Credit: Screenshot: iMessage
Moana failed to consider human error as the culprit behind her misspelled name
Credit: Screenshot: Whocallsme
This method of corporate communication is still so strange and unfamiliar that sometimes even real texts get mistaken for scams. Take, for instance, this text from Ikea via the queuing service Waitline. It was sent and received in conjunction with a bona fide return at the company’s Burbank, Calif., store. But as a Google of the phone number it was sent from reveals, many people wrote the message off as fake.
Think About It
Ultimately, you are your own best line of defense against scammers, and one of the easiest ways to avoid them is to just use common sense any time a smishing text comes your way. Do you even bank with Chase? No? It’s unlikely they’re locking you out of your account if that account doesn’t exist. Are you expecting a package? From DHL? Even so, it’s wise to comb through your emails for an order receipt and/or tracking number to look up the shipment yourself rather than clicking on a random link in a text. And — this should come as no shock — you have and will never win a prize that asks you to collect it by clicking a link sent by an unknown number.
Check the sender
Let’s presume this suspicious corporate text purports to be coming from a company you actually do use. Your next step should be to review the sender. The VOIP services used to send such messages means they will almost always show up as green bubbles for iOS users. Furthermore, iMessage allows emails to be sent alongside SMS messages, so some spam that would have once been easily snared in Gmail’s filters now gets a second chance at success in your messages. But a simple inspection of the sender’s contact card can often reveal an email address that is a jumble of letters and numbers and decidedly not from the real company.
Credit: Screenshot: iMessage
A glance at the sender is often all you need to determine a text’s authenticity.
Credit: Screenshot: iMessage
Additionally, be wary of messages that come from numbers like “5000,” which are indicators of the email-to-text services scammers frequently use.
Inspect the text
Smishing texts often contain telltale clues about their inauthenticity. First, look for obvious giveaways like misspelled words, strange punctuation, improper grammar, or erroneous extra spaces between words and punctuation. No Fortune 500 company is sending out communication that sloppy.
Keep an eye out for messages urging you to act fast or claiming limited time. Scammers are hoping a fomented sense of urgency will cause you to abandon your common sense.

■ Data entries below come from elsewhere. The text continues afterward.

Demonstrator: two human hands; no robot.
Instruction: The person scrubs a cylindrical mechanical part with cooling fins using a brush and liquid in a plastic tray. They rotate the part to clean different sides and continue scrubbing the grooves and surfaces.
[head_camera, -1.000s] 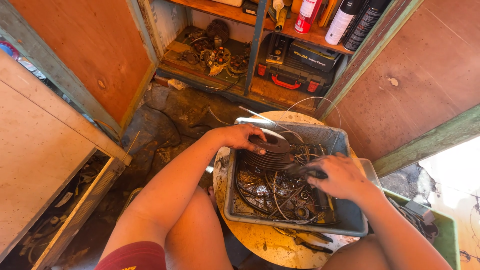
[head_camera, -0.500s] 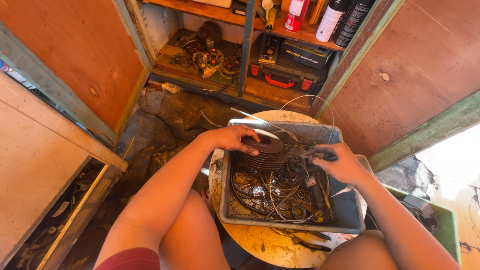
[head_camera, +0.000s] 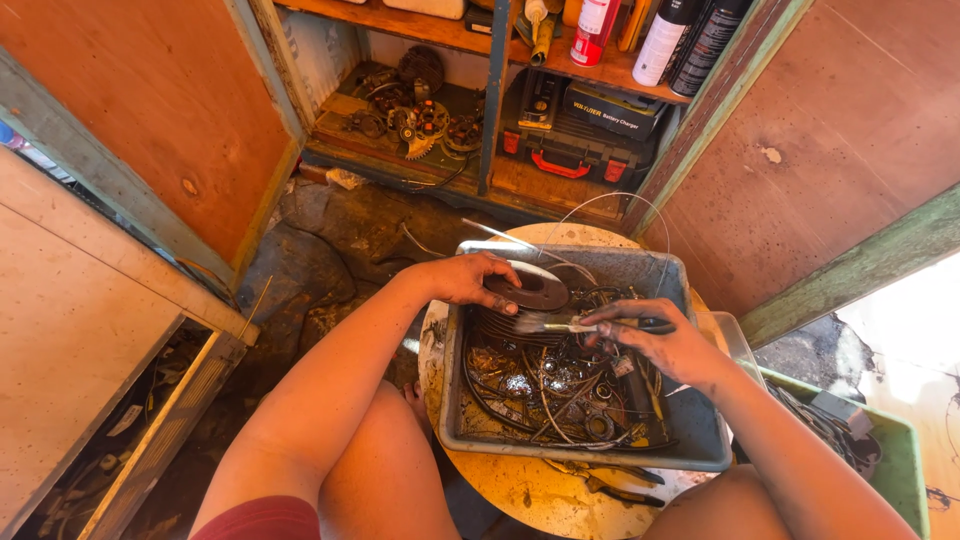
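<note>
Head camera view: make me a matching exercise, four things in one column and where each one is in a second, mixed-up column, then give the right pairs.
Things:
1. finned metal part
2. brush
3. grey tub
4. spray cans

Places:
A. on the round wooden top
B. in the right hand
C. on the upper cabinet shelf
D. under the left hand, inside the tub

Pairs: 1-D, 2-B, 3-A, 4-C
</note>
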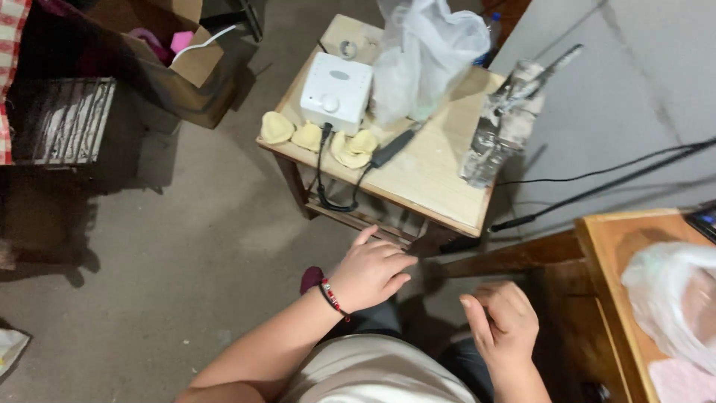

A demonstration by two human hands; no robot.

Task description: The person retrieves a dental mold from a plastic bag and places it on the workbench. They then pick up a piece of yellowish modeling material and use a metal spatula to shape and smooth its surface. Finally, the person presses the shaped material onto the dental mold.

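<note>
Small wooden table (440,175): it stands just past our knees, and our hands are nearest to its front edge.
Left hand (369,272): we hold it low in front of the table's lower shelf. The fingers are loosely bent and hold nothing.
Right hand (503,321): we hold it over our lap. The fingers curl in a little, and it holds nothing that we can see.
White box (335,91): it sits near the far left of the table top. It has a round knob. A black cord (324,186) runs from it and hangs over the front edge.
Black handle tool (394,148): it lies flat beside the box, likely so it can't roll off.
Pale dough-like lumps (352,148): they sit in a row right along the table's left edge.
White plastic bag (425,56): it stands at the back, out of our way.
Clear crumpled wrap (501,127): it stands at the right edge, by the grey wall.
Open room: the front right part of the table top is bare. The floor on the left is wide and open, up to a cardboard box (179,63).
</note>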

Texts often truncate URLs, which smishers use to their advantage. Their scam works by convincing the user to click a link to a shady site, so they’ll often create a URL that’s frontloaded with legit seeming bits and hope the phone’s URL shortening protocols hide the more obvious giveaway parts of the address stuffed at the back. It’s a good rule of thumb to just never click on any link sent by someone you don’t know. If you’re genuinely concerned about any claim a smisher is making in their bait text, you can always investigate by logging into your account through the normal methods or looking up the real customer support info yourself.